- Exercise instructions -
Give back only the lines in the records below from the one with "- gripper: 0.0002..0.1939" to the one with "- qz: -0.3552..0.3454", both inclusive, word for word.

####

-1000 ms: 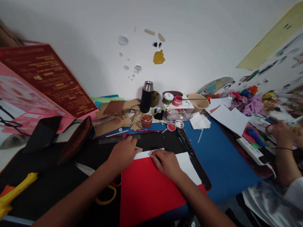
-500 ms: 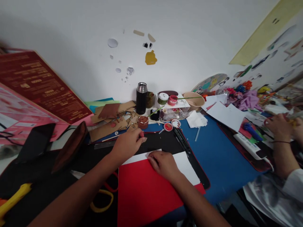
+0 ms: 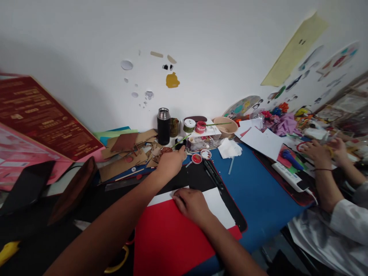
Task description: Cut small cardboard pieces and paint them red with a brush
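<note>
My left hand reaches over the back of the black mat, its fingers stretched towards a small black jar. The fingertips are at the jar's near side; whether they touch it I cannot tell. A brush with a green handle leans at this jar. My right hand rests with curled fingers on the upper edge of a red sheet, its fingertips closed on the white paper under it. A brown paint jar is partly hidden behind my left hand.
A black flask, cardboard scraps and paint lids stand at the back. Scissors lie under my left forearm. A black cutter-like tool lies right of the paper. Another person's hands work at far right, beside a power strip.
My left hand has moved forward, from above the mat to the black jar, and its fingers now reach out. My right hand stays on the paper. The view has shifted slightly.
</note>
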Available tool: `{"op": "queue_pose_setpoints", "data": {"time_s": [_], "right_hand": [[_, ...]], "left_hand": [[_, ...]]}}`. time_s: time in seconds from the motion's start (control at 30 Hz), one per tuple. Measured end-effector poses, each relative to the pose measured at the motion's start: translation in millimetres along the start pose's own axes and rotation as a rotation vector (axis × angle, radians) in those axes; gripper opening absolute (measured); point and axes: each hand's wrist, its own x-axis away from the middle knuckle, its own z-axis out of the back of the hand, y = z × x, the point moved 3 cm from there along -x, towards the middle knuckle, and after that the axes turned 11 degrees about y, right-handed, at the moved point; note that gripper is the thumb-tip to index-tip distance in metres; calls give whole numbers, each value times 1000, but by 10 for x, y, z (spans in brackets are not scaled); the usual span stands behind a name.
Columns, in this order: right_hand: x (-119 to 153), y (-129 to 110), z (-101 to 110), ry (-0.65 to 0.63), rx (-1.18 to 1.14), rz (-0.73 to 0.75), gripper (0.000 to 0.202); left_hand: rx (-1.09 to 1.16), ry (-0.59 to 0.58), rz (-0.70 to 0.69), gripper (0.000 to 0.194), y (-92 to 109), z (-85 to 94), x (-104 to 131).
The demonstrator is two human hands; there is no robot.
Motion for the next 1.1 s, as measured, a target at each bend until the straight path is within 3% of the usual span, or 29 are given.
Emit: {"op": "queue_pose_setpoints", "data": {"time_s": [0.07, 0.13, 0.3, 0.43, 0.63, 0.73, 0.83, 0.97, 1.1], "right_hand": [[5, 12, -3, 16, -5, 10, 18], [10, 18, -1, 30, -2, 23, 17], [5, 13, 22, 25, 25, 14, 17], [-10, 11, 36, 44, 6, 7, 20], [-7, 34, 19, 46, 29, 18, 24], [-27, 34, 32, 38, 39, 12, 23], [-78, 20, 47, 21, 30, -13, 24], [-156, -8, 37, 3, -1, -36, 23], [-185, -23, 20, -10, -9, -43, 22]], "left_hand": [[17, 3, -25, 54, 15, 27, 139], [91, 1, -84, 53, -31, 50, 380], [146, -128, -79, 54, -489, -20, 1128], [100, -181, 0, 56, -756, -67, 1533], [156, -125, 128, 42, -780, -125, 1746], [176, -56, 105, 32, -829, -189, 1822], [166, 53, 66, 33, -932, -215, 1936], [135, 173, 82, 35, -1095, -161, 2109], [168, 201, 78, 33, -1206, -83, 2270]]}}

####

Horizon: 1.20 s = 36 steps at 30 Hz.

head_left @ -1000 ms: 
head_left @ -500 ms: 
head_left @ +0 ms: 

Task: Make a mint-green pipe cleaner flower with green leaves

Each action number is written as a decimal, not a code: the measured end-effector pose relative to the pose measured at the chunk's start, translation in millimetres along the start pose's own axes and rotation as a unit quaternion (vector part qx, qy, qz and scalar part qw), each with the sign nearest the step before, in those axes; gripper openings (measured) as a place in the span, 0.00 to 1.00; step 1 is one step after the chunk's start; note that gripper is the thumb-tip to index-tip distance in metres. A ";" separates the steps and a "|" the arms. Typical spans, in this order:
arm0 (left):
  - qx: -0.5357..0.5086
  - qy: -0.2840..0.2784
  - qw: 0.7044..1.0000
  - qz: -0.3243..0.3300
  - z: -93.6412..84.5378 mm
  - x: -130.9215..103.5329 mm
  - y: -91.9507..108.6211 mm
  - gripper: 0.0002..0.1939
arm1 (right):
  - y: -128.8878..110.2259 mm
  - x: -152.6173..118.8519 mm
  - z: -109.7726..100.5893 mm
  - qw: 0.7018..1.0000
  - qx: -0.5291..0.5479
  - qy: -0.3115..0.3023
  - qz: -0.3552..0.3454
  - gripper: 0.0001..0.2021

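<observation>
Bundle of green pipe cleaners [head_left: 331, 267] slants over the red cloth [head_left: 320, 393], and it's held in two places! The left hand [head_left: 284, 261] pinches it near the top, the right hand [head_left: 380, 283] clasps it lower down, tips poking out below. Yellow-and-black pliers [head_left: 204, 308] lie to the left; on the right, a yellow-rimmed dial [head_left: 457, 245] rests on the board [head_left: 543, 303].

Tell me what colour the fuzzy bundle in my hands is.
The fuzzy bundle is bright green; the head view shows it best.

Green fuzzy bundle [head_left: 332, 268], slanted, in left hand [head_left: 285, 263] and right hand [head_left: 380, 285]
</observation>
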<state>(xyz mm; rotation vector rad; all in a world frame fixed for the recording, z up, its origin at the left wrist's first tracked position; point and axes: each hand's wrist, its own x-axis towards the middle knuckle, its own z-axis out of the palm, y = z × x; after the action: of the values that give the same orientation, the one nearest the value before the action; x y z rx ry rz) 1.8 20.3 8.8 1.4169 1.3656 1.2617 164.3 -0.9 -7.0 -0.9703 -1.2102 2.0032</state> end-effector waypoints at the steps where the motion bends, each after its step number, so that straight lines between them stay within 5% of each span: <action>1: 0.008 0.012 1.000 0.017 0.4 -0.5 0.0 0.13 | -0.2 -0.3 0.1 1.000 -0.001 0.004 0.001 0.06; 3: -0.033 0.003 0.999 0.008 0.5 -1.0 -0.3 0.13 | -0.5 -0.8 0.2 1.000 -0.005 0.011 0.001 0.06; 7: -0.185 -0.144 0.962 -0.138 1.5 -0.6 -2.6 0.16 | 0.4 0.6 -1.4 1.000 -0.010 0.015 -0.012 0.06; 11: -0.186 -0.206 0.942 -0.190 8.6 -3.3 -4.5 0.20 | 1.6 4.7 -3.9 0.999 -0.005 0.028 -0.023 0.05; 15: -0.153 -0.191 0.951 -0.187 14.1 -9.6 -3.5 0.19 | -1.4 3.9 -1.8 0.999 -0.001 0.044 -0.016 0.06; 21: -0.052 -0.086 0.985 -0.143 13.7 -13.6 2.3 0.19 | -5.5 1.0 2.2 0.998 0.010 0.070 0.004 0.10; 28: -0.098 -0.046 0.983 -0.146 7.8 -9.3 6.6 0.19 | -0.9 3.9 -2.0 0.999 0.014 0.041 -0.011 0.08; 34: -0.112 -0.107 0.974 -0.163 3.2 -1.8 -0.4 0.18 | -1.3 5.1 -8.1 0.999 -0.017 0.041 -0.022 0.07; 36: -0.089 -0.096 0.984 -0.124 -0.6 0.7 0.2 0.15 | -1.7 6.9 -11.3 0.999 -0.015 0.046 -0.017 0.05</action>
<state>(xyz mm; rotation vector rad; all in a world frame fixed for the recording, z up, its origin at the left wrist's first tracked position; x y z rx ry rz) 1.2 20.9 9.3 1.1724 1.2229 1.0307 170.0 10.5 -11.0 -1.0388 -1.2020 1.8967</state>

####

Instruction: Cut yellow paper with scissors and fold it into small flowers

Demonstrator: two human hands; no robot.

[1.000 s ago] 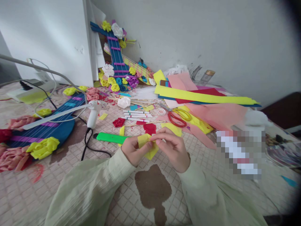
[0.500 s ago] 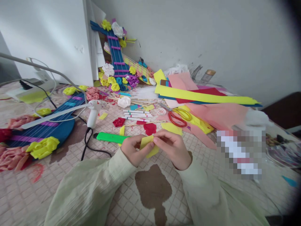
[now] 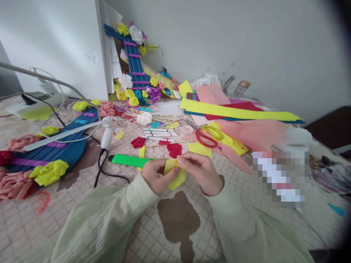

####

- Solution for this problem -
  - gripper: 0.0002..0.1939
arm1 (right):
  - y: -128.8878..110.2259 mm
  - x: -152.6173..118.8519 mm
  - z: -109.7726..100.5893 mm
  - qw: 0.7018..1.0000
  - qx: -0.5291..0.5479
  - qy: -0.3115..0.3023
  - qz: -0.3552..0.3454

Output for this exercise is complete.